* WHAT THE TASK ASKS *
Everything in the data below should be restated word for word.

* DATASET SECTION *

++++++++++

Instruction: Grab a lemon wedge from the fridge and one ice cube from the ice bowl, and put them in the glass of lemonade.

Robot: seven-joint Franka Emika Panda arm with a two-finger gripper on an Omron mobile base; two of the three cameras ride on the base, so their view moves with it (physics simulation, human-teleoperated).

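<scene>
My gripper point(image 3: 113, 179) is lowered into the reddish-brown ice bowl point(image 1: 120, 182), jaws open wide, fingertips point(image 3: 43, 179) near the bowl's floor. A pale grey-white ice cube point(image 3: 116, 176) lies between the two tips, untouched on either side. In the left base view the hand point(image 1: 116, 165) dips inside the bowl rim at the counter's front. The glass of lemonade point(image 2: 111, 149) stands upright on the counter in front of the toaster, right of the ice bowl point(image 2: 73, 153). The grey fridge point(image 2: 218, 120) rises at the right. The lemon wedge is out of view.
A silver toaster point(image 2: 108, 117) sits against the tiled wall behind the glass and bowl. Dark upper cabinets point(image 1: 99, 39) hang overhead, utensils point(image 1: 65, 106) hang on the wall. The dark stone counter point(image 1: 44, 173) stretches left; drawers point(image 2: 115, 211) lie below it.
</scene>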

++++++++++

* OUTPUT *
Instruction: Grab a lemon wedge from the fridge and one ice cube from the ice bowl, and put them in the glass of lemonade.

Robot: seven-joint Franka Emika Panda arm with a two-finger gripper on an Omron mobile base; two of the three cameras ride on the base, so their view moves with it (physics simulation, human-teleoperated).

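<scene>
My gripper point(image 3: 113, 179) is lowered into the reddish-brown ice bowl point(image 1: 120, 182), jaws open wide, fingertips point(image 3: 43, 179) near the bowl's floor. A pale grey-white ice cube point(image 3: 116, 176) lies between the two tips, untouched on either side. In the left base view the hand point(image 1: 116, 165) dips inside the bowl rim at the counter's front. The glass of lemonade point(image 2: 111, 149) stands upright on the counter in front of the toaster, right of the ice bowl point(image 2: 73, 153). The grey fridge point(image 2: 218, 120) rises at the right. The lemon wedge is out of view.
A silver toaster point(image 2: 108, 117) sits against the tiled wall behind the glass and bowl. Dark upper cabinets point(image 1: 99, 39) hang overhead, utensils point(image 1: 65, 106) hang on the wall. The dark stone counter point(image 1: 44, 173) stretches left; drawers point(image 2: 115, 211) lie below it.
</scene>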

Nothing else is needed, and the exercise is over.